> [WHAT THE TASK ASKS] Give every entry again, exactly.

[Stored records]
<<<<
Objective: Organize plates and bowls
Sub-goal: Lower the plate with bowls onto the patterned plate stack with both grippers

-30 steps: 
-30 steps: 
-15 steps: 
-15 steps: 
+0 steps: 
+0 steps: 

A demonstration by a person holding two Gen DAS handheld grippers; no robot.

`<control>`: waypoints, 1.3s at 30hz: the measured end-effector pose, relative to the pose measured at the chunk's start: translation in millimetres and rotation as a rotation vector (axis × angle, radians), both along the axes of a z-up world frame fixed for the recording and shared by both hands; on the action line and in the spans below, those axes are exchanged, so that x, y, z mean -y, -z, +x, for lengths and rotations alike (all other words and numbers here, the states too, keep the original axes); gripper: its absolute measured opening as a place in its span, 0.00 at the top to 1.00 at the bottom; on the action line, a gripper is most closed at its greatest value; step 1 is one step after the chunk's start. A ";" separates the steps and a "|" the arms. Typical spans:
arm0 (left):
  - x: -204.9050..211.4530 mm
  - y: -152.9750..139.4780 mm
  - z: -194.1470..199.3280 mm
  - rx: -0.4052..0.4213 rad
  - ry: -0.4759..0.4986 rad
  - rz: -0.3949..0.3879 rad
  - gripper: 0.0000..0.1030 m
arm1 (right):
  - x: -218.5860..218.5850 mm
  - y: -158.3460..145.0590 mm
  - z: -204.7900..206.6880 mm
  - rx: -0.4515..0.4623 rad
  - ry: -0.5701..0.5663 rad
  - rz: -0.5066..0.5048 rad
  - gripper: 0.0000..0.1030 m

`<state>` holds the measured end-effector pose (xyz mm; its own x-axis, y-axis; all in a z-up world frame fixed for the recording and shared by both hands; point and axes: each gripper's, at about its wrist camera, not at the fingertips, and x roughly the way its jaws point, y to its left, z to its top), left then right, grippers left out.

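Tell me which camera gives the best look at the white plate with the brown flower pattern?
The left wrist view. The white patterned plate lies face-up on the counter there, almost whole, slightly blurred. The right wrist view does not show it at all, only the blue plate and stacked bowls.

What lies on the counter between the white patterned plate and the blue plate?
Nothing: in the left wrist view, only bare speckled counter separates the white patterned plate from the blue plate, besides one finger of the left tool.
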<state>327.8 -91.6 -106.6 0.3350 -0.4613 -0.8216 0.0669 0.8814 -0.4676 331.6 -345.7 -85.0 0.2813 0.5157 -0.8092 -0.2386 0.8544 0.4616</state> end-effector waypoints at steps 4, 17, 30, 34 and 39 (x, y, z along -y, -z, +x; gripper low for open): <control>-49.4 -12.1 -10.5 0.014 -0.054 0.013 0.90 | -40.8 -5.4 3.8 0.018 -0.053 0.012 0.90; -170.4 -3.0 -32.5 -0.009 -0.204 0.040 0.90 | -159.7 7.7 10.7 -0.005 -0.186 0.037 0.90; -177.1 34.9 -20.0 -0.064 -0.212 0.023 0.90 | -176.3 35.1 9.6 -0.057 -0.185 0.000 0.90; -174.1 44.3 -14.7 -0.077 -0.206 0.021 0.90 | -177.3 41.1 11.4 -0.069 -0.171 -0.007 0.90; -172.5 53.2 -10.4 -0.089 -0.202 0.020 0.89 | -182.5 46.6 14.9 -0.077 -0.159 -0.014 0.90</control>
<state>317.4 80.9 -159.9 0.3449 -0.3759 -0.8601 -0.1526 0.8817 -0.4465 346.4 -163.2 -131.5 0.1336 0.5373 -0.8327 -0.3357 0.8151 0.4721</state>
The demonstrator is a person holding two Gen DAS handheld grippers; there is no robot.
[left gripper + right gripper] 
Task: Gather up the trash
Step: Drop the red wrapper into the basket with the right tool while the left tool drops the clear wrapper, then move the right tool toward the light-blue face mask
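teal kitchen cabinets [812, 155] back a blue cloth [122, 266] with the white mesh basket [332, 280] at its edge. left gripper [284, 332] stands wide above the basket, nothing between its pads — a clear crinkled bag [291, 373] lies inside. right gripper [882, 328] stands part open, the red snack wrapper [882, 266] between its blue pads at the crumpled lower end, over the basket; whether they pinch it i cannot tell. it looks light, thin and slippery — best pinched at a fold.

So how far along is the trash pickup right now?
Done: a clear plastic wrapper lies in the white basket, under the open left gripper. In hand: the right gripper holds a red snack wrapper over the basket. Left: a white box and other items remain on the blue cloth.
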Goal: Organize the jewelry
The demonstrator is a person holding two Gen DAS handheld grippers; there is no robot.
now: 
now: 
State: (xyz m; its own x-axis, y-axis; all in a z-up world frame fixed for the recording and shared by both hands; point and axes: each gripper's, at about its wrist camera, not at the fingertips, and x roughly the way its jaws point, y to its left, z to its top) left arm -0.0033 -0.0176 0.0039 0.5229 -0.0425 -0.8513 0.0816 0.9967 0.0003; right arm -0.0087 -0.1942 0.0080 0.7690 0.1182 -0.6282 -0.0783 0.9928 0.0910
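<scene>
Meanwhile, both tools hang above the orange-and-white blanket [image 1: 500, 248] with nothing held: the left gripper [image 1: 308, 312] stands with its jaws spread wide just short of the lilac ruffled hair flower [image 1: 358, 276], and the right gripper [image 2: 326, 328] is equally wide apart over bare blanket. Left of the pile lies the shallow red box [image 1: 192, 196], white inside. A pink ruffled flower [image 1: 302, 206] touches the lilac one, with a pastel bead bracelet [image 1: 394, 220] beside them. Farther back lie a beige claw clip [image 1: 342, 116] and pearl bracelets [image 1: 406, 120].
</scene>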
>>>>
> [COMPLETED TASK]
Objective: Organize plates and bowls
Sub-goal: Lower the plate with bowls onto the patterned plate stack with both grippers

-30 steps: 
-30 steps: 
-15 steps: 
-15 steps: 
+0 steps: 
+0 steps: 

A demonstration by a person holding two Gen DAS handheld grippers; no robot.

`<control>`: waypoints, 1.3s at 30hz: the measured end-effector pose, relative to the pose measured at the chunk's start: translation in millimetres and rotation as a rotation vector (axis × angle, radians), both along the axes of a z-up world frame fixed for the recording and shared by both hands; on the action line and in the spans below, those axes are exchanged, so that x, y, z mean -y, -z, +x, for lengths and rotations alike (all other words and numbers here, the states too, keep the original axes); gripper: its absolute measured opening as a place in its span, 0.00 at the top to 1.00 at the bottom; on the action line, a gripper is most closed at its greatest value; step 1 is one step after the chunk's start. A ";" separates the steps and a "|" the arms. Typical spans:
arm0 (left):
  - x: -204.9050..211.4530 mm
  - y: -152.9750..139.4780 mm
  - z: -194.1470..199.3280 mm
  - rx: -0.4052..0.4213 rad
  - ry: -0.4759..0.4986 rad
  - rz: -0.3949..0.3879 rad
  - gripper: 0.0000..0.1030 m
arm1 (right):
  - x: -218.5860..218.5850 mm
  - y: -158.3460..145.0590 mm
  - z: -204.7900..206.6880 mm
  - rx: -0.4515..0.4623 rad
  - ry: -0.5701..0.5663 rad
  - rz: -0.5066..0.5048 rad
  - gripper: 0.0000..0.1030 m

`<state>` holds the measured end-effector pose (xyz mm; its own x-axis, y-axis; all in a z-up world frame fixed for the recording and shared by both hands; point and axes: each gripper's, at about its wrist camera, not at the fingertips, and x roughly the way its jaws point, y to its left, z to its top), left then right, grippers left out.

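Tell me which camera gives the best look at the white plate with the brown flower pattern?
The left wrist view. The white patterned plate lies face-up on the counter there, almost whole, slightly blurred. The right wrist view does not show it at all, only the blue plate and stacked bowls.

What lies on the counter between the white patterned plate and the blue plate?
Nothing: in the left wrist view, only bare speckled counter separates the white patterned plate from the blue plate, besides one finger of the left tool.
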<state>327.8 -91.6 -106.6 0.3350 -0.4613 -0.8216 0.0669 0.8814 -0.4676 331.6 -345.7 -85.0 0.2813 0.5157 -0.8092 -0.2386 0.8544 0.4616</state> end-effector waypoints at steps 4, 17, 30, 34 and 39 (x, y, z along -y, -z, +x; gripper low for open): <control>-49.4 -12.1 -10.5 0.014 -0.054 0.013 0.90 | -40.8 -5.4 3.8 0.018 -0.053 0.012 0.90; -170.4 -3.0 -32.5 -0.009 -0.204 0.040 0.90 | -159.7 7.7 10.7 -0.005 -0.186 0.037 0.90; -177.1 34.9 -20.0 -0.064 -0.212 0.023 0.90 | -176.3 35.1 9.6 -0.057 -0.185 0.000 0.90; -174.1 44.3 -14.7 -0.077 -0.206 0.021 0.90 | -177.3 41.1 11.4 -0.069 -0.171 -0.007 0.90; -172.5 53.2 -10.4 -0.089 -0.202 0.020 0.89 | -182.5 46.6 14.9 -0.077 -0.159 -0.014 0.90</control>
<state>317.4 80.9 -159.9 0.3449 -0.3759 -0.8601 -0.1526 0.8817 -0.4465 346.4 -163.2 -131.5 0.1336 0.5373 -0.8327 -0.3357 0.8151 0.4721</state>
The demonstrator is a person holding two Gen DAS handheld grippers; there is no robot.
[left gripper + right gripper] 
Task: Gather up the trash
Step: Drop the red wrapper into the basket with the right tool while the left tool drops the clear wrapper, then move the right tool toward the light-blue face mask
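teal kitchen cabinets [812, 155] back a blue cloth [122, 266] with the white mesh basket [332, 280] at its edge. left gripper [284, 332] stands wide above the basket, nothing between its pads — a clear crinkled bag [291, 373] lies inside. right gripper [882, 328] stands part open, the red snack wrapper [882, 266] between its blue pads at the crumpled lower end, over the basket; whether they pinch it i cannot tell. it looks light, thin and slippery — best pinched at a fold.

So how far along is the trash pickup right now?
Done: a clear plastic wrapper lies in the white basket, under the open left gripper. In hand: the right gripper holds a red snack wrapper over the basket. Left: a white box and other items remain on the blue cloth.
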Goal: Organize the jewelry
The demonstrator is a person holding two Gen DAS handheld grippers; there is no robot.
now: 
now: 
State: (xyz m; its own x-axis, y-axis; all in a z-up world frame fixed for the recording and shared by both hands; point and axes: each gripper's, at about its wrist camera, not at the fingertips, and x roughly the way its jaws point, y to its left, z to its top) left arm -0.0033 -0.0176 0.0039 0.5229 -0.0425 -0.8513 0.0816 0.9967 0.0003; right arm -0.0087 -0.1942 0.0080 0.7690 0.1182 -0.6282 -0.0783 0.9928 0.0910
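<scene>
Meanwhile, both tools hang above the orange-and-white blanket [image 1: 500, 248] with nothing held: the left gripper [image 1: 308, 312] stands with its jaws spread wide just short of the lilac ruffled hair flower [image 1: 358, 276], and the right gripper [image 2: 326, 328] is equally wide apart over bare blanket. Left of the pile lies the shallow red box [image 1: 192, 196], white inside. A pink ruffled flower [image 1: 302, 206] touches the lilac one, with a pastel bead bracelet [image 1: 394, 220] beside them. Farther back lie a beige claw clip [image 1: 342, 116] and pearl bracelets [image 1: 406, 120].
</scene>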

The exercise has nothing more to it.